══ Records shown

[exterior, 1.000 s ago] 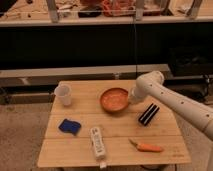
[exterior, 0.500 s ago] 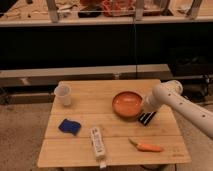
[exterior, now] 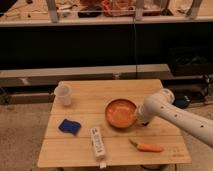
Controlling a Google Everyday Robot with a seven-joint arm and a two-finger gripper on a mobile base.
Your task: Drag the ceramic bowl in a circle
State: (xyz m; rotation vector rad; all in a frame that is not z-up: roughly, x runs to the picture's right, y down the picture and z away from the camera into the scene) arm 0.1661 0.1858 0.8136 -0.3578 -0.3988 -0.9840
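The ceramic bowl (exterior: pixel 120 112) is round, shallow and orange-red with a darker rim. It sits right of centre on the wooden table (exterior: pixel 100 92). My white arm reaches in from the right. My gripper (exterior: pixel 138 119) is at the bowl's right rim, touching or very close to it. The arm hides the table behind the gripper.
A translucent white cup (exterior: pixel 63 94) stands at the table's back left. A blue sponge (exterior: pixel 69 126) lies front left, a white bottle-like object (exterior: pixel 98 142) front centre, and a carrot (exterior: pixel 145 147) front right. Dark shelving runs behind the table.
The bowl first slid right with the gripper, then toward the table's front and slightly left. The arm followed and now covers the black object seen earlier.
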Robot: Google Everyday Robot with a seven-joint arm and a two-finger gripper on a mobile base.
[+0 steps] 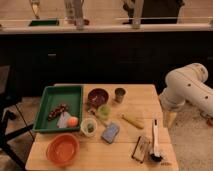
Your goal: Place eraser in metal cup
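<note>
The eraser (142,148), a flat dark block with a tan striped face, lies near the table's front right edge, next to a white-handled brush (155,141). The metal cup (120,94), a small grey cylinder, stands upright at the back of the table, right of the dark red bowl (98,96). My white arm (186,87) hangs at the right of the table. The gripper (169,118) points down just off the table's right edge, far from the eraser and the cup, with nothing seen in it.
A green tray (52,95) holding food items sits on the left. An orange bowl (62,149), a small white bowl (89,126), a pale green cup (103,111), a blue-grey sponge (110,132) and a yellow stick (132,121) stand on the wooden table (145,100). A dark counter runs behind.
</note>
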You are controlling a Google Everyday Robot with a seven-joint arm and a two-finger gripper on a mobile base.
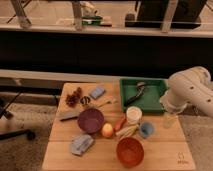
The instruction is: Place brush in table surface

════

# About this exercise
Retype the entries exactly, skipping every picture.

# Expected answer
[exterior, 1.000 s ago] 
[exterior, 0.500 s ago] 
[exterior, now] 
Controlling a Google Everyday Robot with a seven-joint arm and a two-finger gripper on a mobile base.
Your task: Drag the ceramic bowl in a circle
State: (xyz m; rotation vector rad; all in a frame that is not z-up: roughly, x runs to the picture's right, y down the picture and z away from the camera into the scene) arm 0.1661 0.1858 0.8136 -0.3578 -0.3988 -0.9840
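The ceramic bowl (exterior: pixel 120 112) is round, shallow and orange-red with a darker rim. It sits right of centre on the wooden table (exterior: pixel 100 92). My white arm reaches in from the right. My gripper (exterior: pixel 138 119) is at the bowl's right rim, touching or very close to it. The arm hides the table behind the gripper.
A translucent white cup (exterior: pixel 63 94) stands at the table's back left. A blue sponge (exterior: pixel 69 126) lies front left, a white bottle-like object (exterior: pixel 98 142) front centre, and a carrot (exterior: pixel 145 147) front right. Dark shelving runs behind the table.
The bowl first slid right with the gripper, then toward the table's front and slightly left. The arm followed and now covers the black object seen earlier.
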Robot: Google Everyday Robot with a seven-joint arm and a two-finger gripper on a mobile base.
[+0 steps] 
Your goal: Place eraser in metal cup
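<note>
The eraser (142,148), a flat dark block with a tan striped face, lies near the table's front right edge, next to a white-handled brush (155,141). The metal cup (120,94), a small grey cylinder, stands upright at the back of the table, right of the dark red bowl (98,96). My white arm (186,87) hangs at the right of the table. The gripper (169,118) points down just off the table's right edge, far from the eraser and the cup, with nothing seen in it.
A green tray (52,95) holding food items sits on the left. An orange bowl (62,149), a small white bowl (89,126), a pale green cup (103,111), a blue-grey sponge (110,132) and a yellow stick (132,121) stand on the wooden table (145,100). A dark counter runs behind.
</note>
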You are controlling a Google Everyday Robot with a seven-joint arm and a two-finger gripper on a mobile base.
The instruction is: Place brush in table surface

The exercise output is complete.